ASSIGNED TASK → Reproduce the whole listing exactly, omitting any picture it holds.

DATASET EXCERPT →

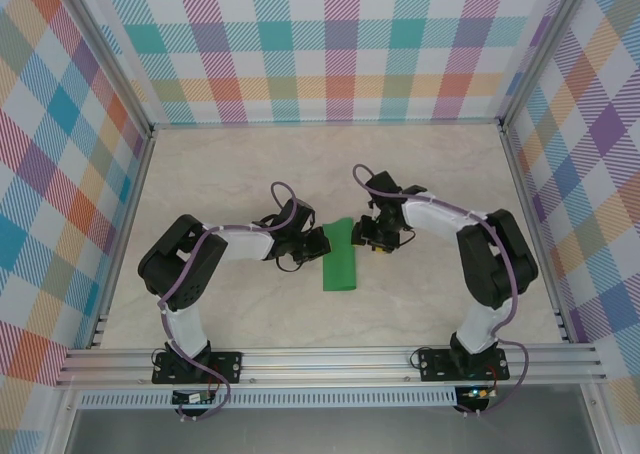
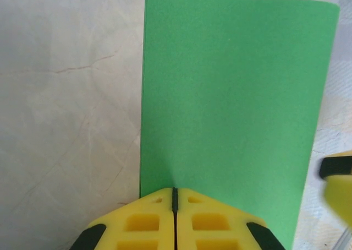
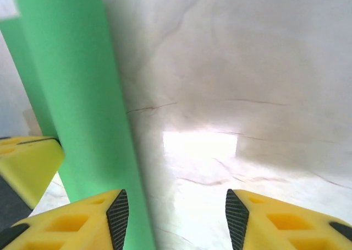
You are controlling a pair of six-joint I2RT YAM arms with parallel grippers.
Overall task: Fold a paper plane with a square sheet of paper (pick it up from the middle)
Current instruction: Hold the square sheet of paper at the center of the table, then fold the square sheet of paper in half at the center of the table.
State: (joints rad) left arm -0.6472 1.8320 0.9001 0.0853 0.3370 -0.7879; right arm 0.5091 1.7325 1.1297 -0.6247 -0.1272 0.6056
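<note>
Yellow fingers (image 2: 137,222) of the left gripper (image 2: 174,196) clench the near edge of the doubled-over square sheet of paper (image 2: 231,107) on the table (image 1: 250,174), while the right gripper (image 3: 177,214), jaws parted beside it, should align edges before creasing.

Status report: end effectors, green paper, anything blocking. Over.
Left end effector shut on edge of green paper. Right end effector open beside the paper, gripping nothing. Paper curved, between the two arms.

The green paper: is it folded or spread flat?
Folded over: the square sheet of paper is a narrow strip, two layers joined at a rounded bend.
</note>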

ANSWER SPACE →
You are controlling a pair of six-joint I2RT YAM arms with parallel grippers.
Overall task: Fold a paper plane with a square sheet of paper (pick it up from the middle)
Current instruction: Hold the square sheet of paper at the center of the table, then fold the square sheet of paper in half at the center of the table.
State: (joints rad) left arm -0.6472 1.8320 0.9001 0.0853 0.3370 -0.7879; right arm 0.5091 1.7325 1.1297 -0.6247 -0.1272 0.6056
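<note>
Yellow fingers (image 2: 137,222) of the left gripper (image 2: 174,196) clench the near edge of the doubled-over square sheet of paper (image 2: 231,107) on the table (image 1: 250,174), while the right gripper (image 3: 177,214), jaws parted beside it, should align edges before creasing.

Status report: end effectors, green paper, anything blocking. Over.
Left end effector shut on edge of green paper. Right end effector open beside the paper, gripping nothing. Paper curved, between the two arms.

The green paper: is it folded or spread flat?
Folded over: the square sheet of paper is a narrow strip, two layers joined at a rounded bend.
</note>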

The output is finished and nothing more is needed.